Lots of Solar… Many Missed Opportunities for Arizona

Last week I had the opportunity to talk to John Mittman, Board Chair of the Arizona Solar Energy Industry Association.  John is also Vice President of Distributed Energy Resources at Veregy.

Here are some of the highlights from our conversation.

First, Arizona Solar Energy Industry Association – or AriSEIA — is a 501c6 nonprofit trade organization, representing the solar and storage industry, solar companies, solar friendly businesses and others interested in advancing solar and storage technologies in Arizona. AriSEIA educates the public and key decision makers about solar storage technologies and energy efficiency, and ultimately increasing the use and implementation of storage and solar throughout Arizona. Over 40 members representing commercial, residential and some utility scale solar developers as well as industry advocates are working to advance solar in the state.

So what does the solar landscape look like in Arizona?

Arizona is ranked fifth nationally in solar production, which is an improvement over last year. As of Q2 2021, solar was generating 6,100 MW of energy, which is up by over 500 MW from last year. So, 23% of Arizona’s electricity is generated from solar. A majority of that is at the utility scale, through APS, SRP and TEP.  So roughly 8% of the grid is solar today.  But Arizona has the most potential for solar since it is one of the sunniest places in the country throughout the year.  There is definitely a greater market opportunity that we’re not taking advantage of.

So, the question remains, why isn’t there more solar?

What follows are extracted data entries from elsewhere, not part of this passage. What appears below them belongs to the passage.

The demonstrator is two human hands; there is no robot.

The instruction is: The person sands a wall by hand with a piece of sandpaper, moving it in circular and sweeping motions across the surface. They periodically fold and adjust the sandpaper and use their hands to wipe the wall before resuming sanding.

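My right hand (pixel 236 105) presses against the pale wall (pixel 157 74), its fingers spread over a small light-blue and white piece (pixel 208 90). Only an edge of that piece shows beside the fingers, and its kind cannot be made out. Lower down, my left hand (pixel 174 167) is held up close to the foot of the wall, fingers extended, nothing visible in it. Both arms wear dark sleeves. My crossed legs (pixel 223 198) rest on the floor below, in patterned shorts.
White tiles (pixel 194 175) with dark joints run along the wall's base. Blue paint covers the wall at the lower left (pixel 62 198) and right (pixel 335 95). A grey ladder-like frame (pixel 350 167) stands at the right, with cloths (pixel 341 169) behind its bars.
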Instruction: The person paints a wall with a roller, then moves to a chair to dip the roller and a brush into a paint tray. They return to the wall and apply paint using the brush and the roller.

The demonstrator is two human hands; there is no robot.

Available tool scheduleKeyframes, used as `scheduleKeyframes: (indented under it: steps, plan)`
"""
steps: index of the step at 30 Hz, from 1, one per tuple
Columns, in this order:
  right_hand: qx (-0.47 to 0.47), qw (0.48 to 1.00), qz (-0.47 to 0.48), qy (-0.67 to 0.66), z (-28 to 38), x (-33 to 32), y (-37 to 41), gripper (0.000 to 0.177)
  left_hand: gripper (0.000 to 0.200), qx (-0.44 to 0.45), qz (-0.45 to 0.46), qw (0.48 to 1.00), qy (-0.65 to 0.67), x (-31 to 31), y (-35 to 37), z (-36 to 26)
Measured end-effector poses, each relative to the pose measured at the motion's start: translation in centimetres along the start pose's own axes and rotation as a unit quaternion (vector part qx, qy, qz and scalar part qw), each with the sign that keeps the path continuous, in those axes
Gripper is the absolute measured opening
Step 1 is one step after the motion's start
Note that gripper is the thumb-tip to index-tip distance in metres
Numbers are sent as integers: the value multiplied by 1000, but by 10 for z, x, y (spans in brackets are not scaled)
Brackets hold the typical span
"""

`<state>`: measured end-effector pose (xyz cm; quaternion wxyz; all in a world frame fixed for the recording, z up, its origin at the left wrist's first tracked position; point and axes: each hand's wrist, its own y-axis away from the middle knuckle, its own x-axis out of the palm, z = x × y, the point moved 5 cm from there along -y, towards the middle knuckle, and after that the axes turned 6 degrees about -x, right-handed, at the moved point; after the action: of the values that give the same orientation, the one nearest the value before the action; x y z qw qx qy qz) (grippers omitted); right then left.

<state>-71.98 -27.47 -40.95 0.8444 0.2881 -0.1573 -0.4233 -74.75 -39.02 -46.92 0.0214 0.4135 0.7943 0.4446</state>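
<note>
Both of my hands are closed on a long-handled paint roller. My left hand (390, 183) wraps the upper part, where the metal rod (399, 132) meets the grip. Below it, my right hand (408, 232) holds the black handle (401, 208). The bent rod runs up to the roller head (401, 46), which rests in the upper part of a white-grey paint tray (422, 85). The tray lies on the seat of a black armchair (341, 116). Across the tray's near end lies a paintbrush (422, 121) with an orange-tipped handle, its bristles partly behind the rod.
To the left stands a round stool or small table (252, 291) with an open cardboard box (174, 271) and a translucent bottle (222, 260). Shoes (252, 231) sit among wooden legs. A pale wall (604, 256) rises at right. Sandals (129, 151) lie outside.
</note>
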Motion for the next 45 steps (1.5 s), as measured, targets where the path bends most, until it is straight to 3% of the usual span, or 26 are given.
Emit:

For the most part, each of the utilities have made public commitments to move forward with large utility procurement efforts for solar and storage over the next five to ten years. Today most of the solar is coming from the utilities, where they have large, centralized power generation. And they’re also looking at adding energy storage to those power plants. Essentially, the utilities want to maintain control of solar and storage as much as possible.

There was a big shift over the last decade with rate schedules, net metering and rate tariffs that basically made it less valuable, especially in APS and SRP territories, for customers to adopt solar. Although the latest APS rulemaking related to home solar charges will help increase residential and commercial solar for APS customers.

But SRP is taking big steps backwards and has essentially gotten rid of net metering. As a solar developer, I (John) don’t even have solar on my house because I live in SRP territory and it wouldn’t produce any savings. Instead of encouraging customers to install rooftop solar and paying them back for surplus energy, SRP still has control of utility scale solar systems. There is still a real lack of progress in enabling customers to put solar on their own premises. It’s really challenging to make projects work in SRP territory because of that kind of nonfriendly value equation.

What about rooftop solar and new construction?  Is that a potential area of growth, given ongoing construction projects, here in the Valley and across the state?

Solar development with regards to new building construction varies depending on what the construction project is, whether it’s commercial or residential.  But it is a missed opportunity. It should be part of a long-term plan and something that AriSEIA would love to support, and it would certainly make it easier for customers to go down the route of solar adoption. Cost-wise, you’re talking about a savings of 30% to 50% in energy costs and that is significant.

But even if municipalities mandated their own building codes, the legislature in recent times has challenged any kind of progressive municipal policies. Even trying to move energy efficiency policies forward with new building construction has prompted the state legislature to pre-empt cities. So, if municipalities were to push for a policy like this, it would be met with some preemptive challenge.  A legislator could file a challenge with the attorney general stating that a municipality is in violation of state law, and that municipality would be at risk of having funds pulled when it comes to budget allocation.

Has the solar industry been impacted by supply chain challenges of so many industries?

Due to international trade conditions with supply and demand of solar panels and inverters, and commodity prices on steel, aluminum, copper going up over the last year, plus the labor market being continually challenged with all the other construction going on, we’re seeing about a 10% increase in solar in Arizona.

This is concerning, especially in an industry where the conventional wisdom is that prices continue to go down. And as folks like our company try to do business, the expectation is still there. It’s a lot more pressure to try and perform at that level. But we did have some good news recently. The import tariffs that were put in place by the Trump administration are expiring.  Also South Asian manufacturers of solar panel components will no longer be able to dump excess product in the US market, sell at a loss and undercut US pricing.

Let’s talk about Community Solar. Tell me your perspective on that.

ARISEIA is supportive of ANY efforts to expand solar throughout the state of Arizona. Community Solar would be more of a centralized project that would support dozens, if not hundreds of local facilities. Based on that definition, I think it’s interesting in places where there are more shared community spaces that would accommodate solar at that scale.  But this would not be a market for smaller solar developers.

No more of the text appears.